This post is part of our Industry 101 Series, an ongoing campaign to provide a foundation of knowledge about our unique industry. To learn more about this campaign, please click here.
5.2.1 WHOLESALE MARKETS
The wholesale market refers to the buying and selling of power between generators and resellers. The resellers can include some or all of the following –
- Electricity utility companies
- Competitive power providers
- Electricity marketers
The price for a wholesale market can be predetermined by a buyer and a seller through a bilateral contract, or it can be set by the organized wholesale market. The clearing price is determined by an auction in which the generation resources offer a price at which they can supply electricity. If a generation resource submits a bid which is a successful bid and thus would be contributing its generation to meet the market demand, it is said to clear the market. The cheapest resource will clear the market first followed by the next cheapest resource until the demand is met. When supply matches the demand, the market is cleared.
5.2.2 RETAIL MARKETS
Electricity bought by the resell entities in the wholesale market is then sold to the end consumers. With electricity reforms and the advent of competition, consumers may have the option of choosing their electricity supply company. Consumers who choose their supplier are also known by the term choice consumers. On the other hand, consumers who do not choose a supplier are served by their incumbent utility through a service called provider of last resort – POLR.

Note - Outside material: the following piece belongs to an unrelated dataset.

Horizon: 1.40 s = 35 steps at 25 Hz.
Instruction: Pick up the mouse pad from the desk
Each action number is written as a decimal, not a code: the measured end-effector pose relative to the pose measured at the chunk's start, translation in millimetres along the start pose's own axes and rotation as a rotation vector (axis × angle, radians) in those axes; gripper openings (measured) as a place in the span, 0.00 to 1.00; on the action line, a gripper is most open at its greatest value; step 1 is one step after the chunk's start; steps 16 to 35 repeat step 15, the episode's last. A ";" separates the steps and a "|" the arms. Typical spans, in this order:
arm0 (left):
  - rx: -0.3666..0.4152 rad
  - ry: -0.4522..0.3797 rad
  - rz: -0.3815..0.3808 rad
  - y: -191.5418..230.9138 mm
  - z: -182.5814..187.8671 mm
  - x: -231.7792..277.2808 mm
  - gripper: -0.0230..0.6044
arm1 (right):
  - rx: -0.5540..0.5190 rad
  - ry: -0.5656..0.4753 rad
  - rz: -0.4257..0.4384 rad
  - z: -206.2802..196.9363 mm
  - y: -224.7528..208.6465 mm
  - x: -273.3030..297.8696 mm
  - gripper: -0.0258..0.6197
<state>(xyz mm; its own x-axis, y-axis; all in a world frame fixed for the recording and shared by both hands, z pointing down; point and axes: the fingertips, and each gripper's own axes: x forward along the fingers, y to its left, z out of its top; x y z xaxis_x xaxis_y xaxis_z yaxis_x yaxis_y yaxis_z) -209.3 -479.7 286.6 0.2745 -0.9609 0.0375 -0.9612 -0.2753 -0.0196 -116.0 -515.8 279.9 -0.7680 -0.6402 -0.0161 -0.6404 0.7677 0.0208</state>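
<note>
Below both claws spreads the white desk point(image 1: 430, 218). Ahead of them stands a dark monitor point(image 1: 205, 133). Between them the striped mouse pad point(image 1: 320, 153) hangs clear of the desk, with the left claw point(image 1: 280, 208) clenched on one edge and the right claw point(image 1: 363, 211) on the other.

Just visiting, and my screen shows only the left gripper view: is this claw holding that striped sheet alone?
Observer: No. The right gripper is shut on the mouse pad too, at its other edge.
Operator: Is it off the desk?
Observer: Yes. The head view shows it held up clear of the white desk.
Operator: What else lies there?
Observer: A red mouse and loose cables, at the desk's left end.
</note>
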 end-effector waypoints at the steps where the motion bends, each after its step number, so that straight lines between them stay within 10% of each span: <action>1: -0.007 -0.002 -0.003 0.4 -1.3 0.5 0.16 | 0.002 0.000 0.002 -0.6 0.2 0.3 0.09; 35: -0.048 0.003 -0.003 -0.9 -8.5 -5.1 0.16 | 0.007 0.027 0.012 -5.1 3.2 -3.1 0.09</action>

All the retail markets are regulated at the state level.
5.2.3 WORKING OF AN ELECTRICITY MARKET
The major players in an electricity market are:
- Electricity generation resources
- Electricity suppliers (retailers)
- Electricity system operator (firms like ERCOT)
- Domestic/commercial customers
The electricity supplier (retailer) is responsible for purchasing power from the wholesale market through either long-term contracts or several short-term agreements, selling it to the customers, and billing them for the electricity used. As discussed above, with the advent of competition, consumers can choose their supplier and suppliers can choose their generation resource.
The electricity system operator (like ERCOT) is responsible for:
- Balancing the system in real-time, i.e. matching the demand and supply of electricity at the agreed frequency.
- Calculating the imbalance for each supplier, i.e. the difference between the amount of electricity purchased and the total demand of the supplier’s customers, and sending out the invoices for the settlement period under consideration.